Subscription-based Billing
SaaS applications pricing do not involve the complexity of license cost & upgrade cost etc. Generally, the
Software as a Service applications are subscription based, and this enables customers to buy the SaaS
applications whenever they require them and discontinue whenever the enterprise decides that they are not
needed any more. SaaS applications generally follow seat based charging type- the number of quantity
purchased will decide the amount to be paid. It can have various pricing models and billing cycles such as
monthly/quarterly/half yearly/annually fixed etc. Few modern SaaS applications also provide the ability to
charge based on usage based billing. Another important characteristic is that the SaaS applications should be
able to be invoiced. Typically CSB platforms will look for this critical feature so that they can dispatch a
single invoice to their customers.
High Availability
SaaS applications are shared by multiple tenants and the availability of kind of applications are expected to be
really high throughout. So the Software as a Service applications should provide a high degree of SLA to their
customers. Applications should be accessible 24x7 across globe. Also SaaS applications should expose
management & monitoring API to continuously check the health/availability factor.
Elastic Infrastructure
SaaS applications usage is generally not predictable, consumption can dramatically vary in some months. The
infrastructure on the applications deployed should really have an ability to expand/shrink the resources used
behind the show. These days, SaaS applications are designed in such a way that it identifies the behavior of
the infrastructure. Monitoring agents reside within the deployment resources intimate the respective
management servers about the accessibility of the resources. Typicality, policies and procedures are built as
part of the core architecture to expand/shrink the infrastructure resources. Micro architecture based SaaS
applications are the classic examples. Tools like Docker and Kubernetes are using to manage the elasticity of
the SaaS applications. Another way is to build a policy engine to receive and react for an event; an event
could be expand/shrink the infrastructure resources.
Data Security
Ensuring that the data/business information is protected from corruption and unauthorized access is very
important in today’s world. Since the Software as a Service applications are designed to be shared by different
tenants, it becomes extremely important to know how well the data is secured. Certain types of data must be
enabled with encrypted storage for a particular tenant and the same should not be accessible to another tenant.
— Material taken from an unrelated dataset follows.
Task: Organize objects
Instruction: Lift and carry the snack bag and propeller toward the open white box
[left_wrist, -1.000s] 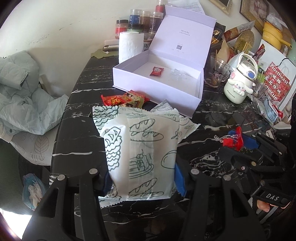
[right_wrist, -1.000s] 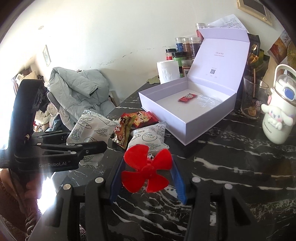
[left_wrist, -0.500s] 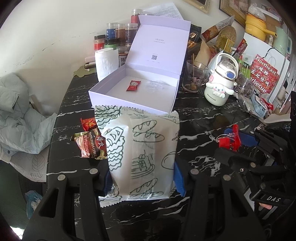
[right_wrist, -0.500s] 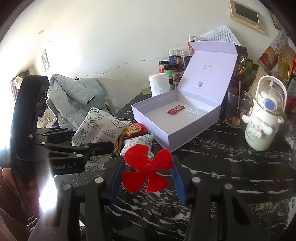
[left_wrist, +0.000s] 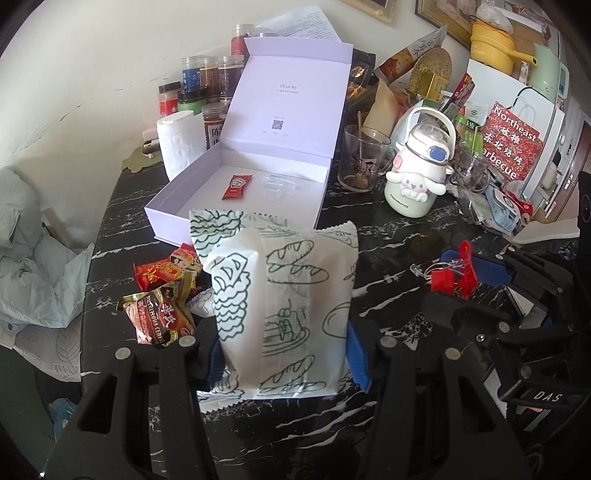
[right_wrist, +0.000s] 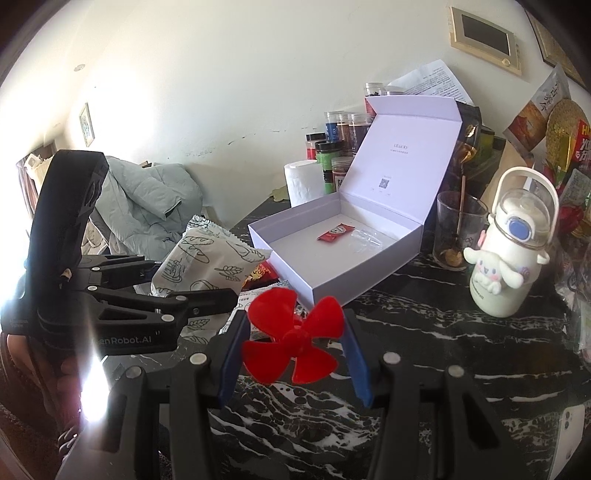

So, having a good Key Management Framework or ability to integrate/interface with external Key
Management Frameworks becomes essential part of SaaS applications. Also integration with CASB (Cloud
Access Security Brokers) system will increase the confidence with respect to data security. A very strong Role
Based Access Controls need to be ensured in order to protect the data.
Application Security
SaaS applications should be equipped with protection against vulnerabilities. Typically, they should be
protected against OWASP/SAN identified vulnerabilities. Also, strong identity and access management
controls should be enabled for SaaS applications. The other aspects that make the Software as a Service
application secure are the following:
Strong session management, protection against hijack the session
Identifying unauthorized session, protection against multi-session etc.
Usage of cookies not storing sensitive data, follow Cookie etc.
Step-Up authentication like password lock out etc.
Multi factor authentication
Strong implementation on separation of duties
Protection against DoS/DDoS
Protection against buffer overflow attacks
Also integration points open with CASB will help in gaining confidence of the customers.
Rate Limiting/QoS
Every business has preferred/important users apart from the regular list of users using the applications. These
days, in order to provide better service to all class of customers, rate limiting is a good feature to have. The
number of hits/ number of transaction can be technically limited to ensure the smooth business transactions.
Also, SaaS applications can be enabled with Rate limiting/QoS configure-ability which helps organizations to
manage their user base.
Audit
Generally SaaS applications are equipped with providing audit logs of business transactions and this enables
customers to work out a business strategy by applying business intelligence plans. These services also should
be able to comply with government regulations and internal policies.
1. Access management
Access management is critical for every SaaS application due to the presence of sensitive data. SaaS
customers need to know whether the single point of access into the public cloud can expose confidential
information. It is also worthwhile to ask questions about the design of access control systems and identify
whether there are any chances for network security issues, like deficient patching and lack of monitoring.
2. Misconfigurations
Most SaaS products add more layers of complexity into their system, thus increasing the chances for
misconfigurations to arise. Even small configuration mistakes can affect the availability of the cloud
infrastructure.
One of the most well-known misconfiguration mistakes occurred in February 2008 when Pakistan
Telecom tried to block YouTube within Pakistan due to some supposedly blasphemous videos. Their
attempt to create a dummy route for YouTube made the platform globally unavailable for two hours.
3. Regulatory compliance
When you are ensuring that your suppliers have strong endpoint security measures in place, ask these
questions:
What is the relevant jurisdiction that governs customer data, and how is it determined?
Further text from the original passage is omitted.